Am Donnerstag startet Österreichs neue Außenministerin zu ihrer
bislang heikelsten Mission: Beim Besuch in der Türkei will sie „eine
neue Seite aufschlagen“, wie sie anlässlich des TT-Talks in Wien
erklärt hatte. Über die Inhalte dieses Neustarts ist bislang noch
nichts bekannt. Fest stehen nur die Rahmenbedingungen, und die
sprechen nicht für eine Normalisierung der Beziehungen.
Österreich zählt nach wie vor zur Speerspitze jener Staaten, die sich
vehement gegen einen EU-Beitritt der Türkei aussprechen. Mehr noch:
Im Regierungsprogramm hat sich die neue schwarz-blaue Regierung auf
die Forderung nach einem Ende der Beitrittsverhandlungen festgelegt.
Kneissl teilt diese Ansicht unter Hinweis auf die „Kopenhagener
Kriterien“, die von jedem EU-Betrittskandidaten erfüllt werden müssen
und die sich vor allem auf die Rechtsstaatlichkeit konzentrieren.

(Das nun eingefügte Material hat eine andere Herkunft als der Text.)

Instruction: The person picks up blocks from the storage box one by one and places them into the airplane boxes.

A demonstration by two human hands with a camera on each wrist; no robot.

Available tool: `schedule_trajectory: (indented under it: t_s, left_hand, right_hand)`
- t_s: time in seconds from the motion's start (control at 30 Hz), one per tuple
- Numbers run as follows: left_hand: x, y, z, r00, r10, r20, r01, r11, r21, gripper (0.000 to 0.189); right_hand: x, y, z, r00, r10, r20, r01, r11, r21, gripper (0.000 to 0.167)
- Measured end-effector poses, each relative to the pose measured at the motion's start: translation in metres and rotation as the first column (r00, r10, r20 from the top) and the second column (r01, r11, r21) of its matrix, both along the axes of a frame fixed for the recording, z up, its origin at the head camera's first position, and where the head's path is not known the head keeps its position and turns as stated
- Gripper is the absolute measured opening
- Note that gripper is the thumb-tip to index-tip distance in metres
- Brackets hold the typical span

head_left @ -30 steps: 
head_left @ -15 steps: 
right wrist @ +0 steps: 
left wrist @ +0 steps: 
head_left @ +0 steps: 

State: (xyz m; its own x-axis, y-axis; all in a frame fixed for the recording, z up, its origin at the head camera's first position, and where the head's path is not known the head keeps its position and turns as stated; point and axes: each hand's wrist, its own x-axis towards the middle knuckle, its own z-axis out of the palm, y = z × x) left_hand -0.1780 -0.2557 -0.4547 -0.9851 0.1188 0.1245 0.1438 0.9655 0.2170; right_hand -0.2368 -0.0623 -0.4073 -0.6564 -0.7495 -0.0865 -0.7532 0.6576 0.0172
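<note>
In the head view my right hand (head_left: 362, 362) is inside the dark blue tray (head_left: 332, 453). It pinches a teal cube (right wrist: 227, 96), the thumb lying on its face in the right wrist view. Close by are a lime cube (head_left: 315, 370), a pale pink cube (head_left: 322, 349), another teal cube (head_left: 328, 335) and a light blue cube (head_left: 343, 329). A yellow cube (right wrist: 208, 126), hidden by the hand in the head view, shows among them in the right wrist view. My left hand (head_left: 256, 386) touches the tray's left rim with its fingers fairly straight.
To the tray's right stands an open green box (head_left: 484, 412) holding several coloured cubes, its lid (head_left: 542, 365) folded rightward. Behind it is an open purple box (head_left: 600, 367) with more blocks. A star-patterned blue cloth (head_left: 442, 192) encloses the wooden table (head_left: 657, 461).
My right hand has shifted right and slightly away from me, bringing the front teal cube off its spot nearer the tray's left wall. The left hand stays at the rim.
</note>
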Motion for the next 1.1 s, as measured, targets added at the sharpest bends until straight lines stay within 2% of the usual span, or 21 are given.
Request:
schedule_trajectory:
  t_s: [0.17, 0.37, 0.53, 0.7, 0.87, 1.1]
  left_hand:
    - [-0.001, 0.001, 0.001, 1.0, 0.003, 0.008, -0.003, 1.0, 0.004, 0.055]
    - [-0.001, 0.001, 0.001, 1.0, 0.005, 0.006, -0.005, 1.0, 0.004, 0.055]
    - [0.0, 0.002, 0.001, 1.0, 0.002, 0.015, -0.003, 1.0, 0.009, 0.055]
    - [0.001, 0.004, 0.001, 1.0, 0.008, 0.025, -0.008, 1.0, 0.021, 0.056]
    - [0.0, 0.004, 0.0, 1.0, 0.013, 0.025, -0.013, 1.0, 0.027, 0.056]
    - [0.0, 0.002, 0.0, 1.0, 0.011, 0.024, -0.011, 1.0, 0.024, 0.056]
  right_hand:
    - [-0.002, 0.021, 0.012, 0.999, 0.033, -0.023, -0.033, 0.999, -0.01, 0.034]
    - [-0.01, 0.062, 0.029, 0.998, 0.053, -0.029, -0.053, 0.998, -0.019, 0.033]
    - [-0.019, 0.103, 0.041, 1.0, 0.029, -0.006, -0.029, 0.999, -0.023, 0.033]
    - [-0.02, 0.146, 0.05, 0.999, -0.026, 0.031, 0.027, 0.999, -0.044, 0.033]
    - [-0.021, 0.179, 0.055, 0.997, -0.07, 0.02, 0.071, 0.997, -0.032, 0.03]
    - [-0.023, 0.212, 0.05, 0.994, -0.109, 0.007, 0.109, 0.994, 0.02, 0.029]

Genau in diesem Bereich aber weist die Türkei massive Defizite auf,
seit Recep Tayyip Erdogan das Land am Bosporus wie ein Autokrat
regiert. Demokratische Grundordnung, Wahrung der Menschenrechte,
Schutz von Minderheiten, Presse- und Redefreiheit – was in Europa und
in vielen anderen Teilen der Welt Normalität ist, spielt in Erdogans
Türkei eine mehr als untergeordnete Rolle. Rechtens ist, was der
allmächtige und je länger, je mehr vollkommen unberechenbare
Präsident für rechtens erklärt.
Jüngstes Beispiel für diese Haltung ist die türkische
Militäroffensive gegen kurdische Milizen in Syrien. Obwohl die
gesamte westliche Welt immer wieder und vehement vor einer derart
gefährlichen Eskalation in der ohnedies krisengeschüttelten Region
warnte, setzte Erdogan Bodentruppen in Marsch. Auch Kneissl äußerte
beim Außenministertreffen in Brüssel „große Besorgnis“ über das harte
Vorgehen der Türken. Ihre gleichzeitig formulierte Forderung nach
Verhandlungen dürfte indes in die Kategorie „frommer Wunsch“ fallen:
Erdogan ist besonders unnachgiebig, wenn es um die Kurden geht. Das
hat er in den vergangenen Monaten immer wieder aufs Neue bewiesen,
als er den Kampf gegen die IS-Mörderbanden benützte, um die größte
ethnische Minderheit im Land zu bekämpfen.
Viel Spielraum für das angestrebte neue Kapitel hat Außenministerin
Kneissl also nicht, wenn sie am Donnerstag ihren Amtskollegen Mevlüt
Cavusoglu trifft. Vor allem nicht, was den EU-Beitritt betrifft: Hier
hat einzig und allein die Türkei Handlungsbedarf.